I feel sure that this general delight in detail, brilliant sun-shiny effect, glossy prints, &c., is chiefly due to the evolution of photography: these tastes have been developed with the art, from the silver plate of Daguerre to the double-albumenized paper of to-day. But, as the art develops, we find the love for gloss and detail giving way before platinotype prints and photo-etchings.

The second great artistic evil engendered by Science, is the careless manner in which things are expressed. The scientist seeks for truth, and is often indifferent to its method of expression. To him, “Can you not wait upon the lunatic?” is as the late Matthew Arnold said, as good as, “Canst thou not minister to a mind diseased?” To the literary artist, on the other hand, these sentences are as the poles asunder,—the one in bald truth, the other literature. They both mean the same thing; yet what æsthetic pleasure we get from the one, and what a dull fact is, “Can you not wait upon the lunatic?” There are photographs and photographs; the one giving as much pleasure as the literary sentence, the other being as dull as the matter-of-fact question. The student with understanding will see the fundamental and vital distinction between Science and Art as shown even in these two short sentences.

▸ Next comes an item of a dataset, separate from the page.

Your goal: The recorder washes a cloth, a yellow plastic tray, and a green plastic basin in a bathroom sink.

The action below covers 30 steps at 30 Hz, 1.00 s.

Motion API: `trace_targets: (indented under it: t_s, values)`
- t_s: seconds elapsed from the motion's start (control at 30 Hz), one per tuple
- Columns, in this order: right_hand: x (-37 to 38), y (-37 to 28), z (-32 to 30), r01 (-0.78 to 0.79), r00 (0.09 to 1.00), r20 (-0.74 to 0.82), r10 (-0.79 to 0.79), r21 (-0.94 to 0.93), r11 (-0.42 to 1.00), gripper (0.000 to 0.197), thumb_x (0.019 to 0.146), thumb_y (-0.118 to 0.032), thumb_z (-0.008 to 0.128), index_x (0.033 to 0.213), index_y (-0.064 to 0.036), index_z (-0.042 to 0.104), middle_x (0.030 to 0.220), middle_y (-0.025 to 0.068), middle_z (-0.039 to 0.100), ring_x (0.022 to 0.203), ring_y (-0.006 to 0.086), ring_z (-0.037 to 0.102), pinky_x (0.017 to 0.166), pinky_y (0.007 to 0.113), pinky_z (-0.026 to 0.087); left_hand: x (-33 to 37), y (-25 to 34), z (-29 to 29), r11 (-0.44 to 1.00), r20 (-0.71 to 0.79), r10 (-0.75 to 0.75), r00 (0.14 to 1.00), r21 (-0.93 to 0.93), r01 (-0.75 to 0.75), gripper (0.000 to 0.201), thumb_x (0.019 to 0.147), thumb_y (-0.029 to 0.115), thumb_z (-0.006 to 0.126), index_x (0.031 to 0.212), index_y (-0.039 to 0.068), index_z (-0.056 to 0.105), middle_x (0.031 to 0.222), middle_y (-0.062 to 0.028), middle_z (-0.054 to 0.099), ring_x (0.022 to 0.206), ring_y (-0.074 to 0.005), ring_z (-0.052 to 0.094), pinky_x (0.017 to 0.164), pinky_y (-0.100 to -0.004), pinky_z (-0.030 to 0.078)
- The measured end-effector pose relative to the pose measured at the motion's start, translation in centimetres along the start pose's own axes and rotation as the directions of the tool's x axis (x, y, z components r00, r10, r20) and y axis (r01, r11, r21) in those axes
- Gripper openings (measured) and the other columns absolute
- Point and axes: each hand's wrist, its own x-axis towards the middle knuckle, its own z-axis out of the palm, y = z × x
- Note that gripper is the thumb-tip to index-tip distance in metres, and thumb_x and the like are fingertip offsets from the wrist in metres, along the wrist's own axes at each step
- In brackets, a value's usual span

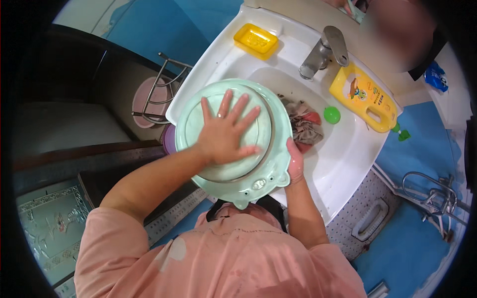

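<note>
A pale green plastic basin [238,190] is tipped with its underside up, over the left part of the white sink. My left hand [224,130] lies flat on the round bottom, its fingers spread wide. At the basin's right edge, my right hand [295,161] grips the rim; the thumb side shows and the other fingers are hidden beneath. Small ear-shaped bumps stick out from the rim on the side toward me. Just beyond my right hand, a crumpled grey and red cloth [306,126] rests in the sink bowl, partly covered by the basin.
The white sink [343,169] carries a metal faucet [325,52], a yellow soap dish [256,41], a yellow detergent bottle [362,97] lying on its side and a round green cap [332,115]. A metal rack [161,92] and pink basin [149,102] stand left. A wall shower tap [437,196] is at right.
</note>
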Motion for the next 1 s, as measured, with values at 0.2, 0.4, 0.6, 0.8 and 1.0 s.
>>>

And now, ladies and gentlemen, I do not think I can do better than finish this section by quoting another passage from the writings of the late Matthew Arnold.

Deficit una mihi symmetria prisca.—‘The antique symmetry was the one thing wanting to me,’ said Leonardo da Vinci, and he was an Italian. I will not presume to speak for the American, but I am sure that, in the Englishman, the want of this admirable symmetry of the Greeks is a thousand times more great and crying in’[in’] any Italian. The results of the want show themselves most glaringly, perhaps, in our architecture, but they show themselves also in our art. Fit details strictly combined, in view of a large general result nobly conceived: that is just the beautiful symmetria prisca of the Greeks, and it is just where we English fail, where all our art fails. Striking ideas we have, and well-executed details we have; but that high symmetry which, with satisfying delightful effect, contains them, we seldom or never have. The glorious beauty of the Acropolis at Athens did not arise from single fine things stuck about on that hill, a statue here, a gateway there. No, it arose from all things being perfectly combined for a supreme total effect.”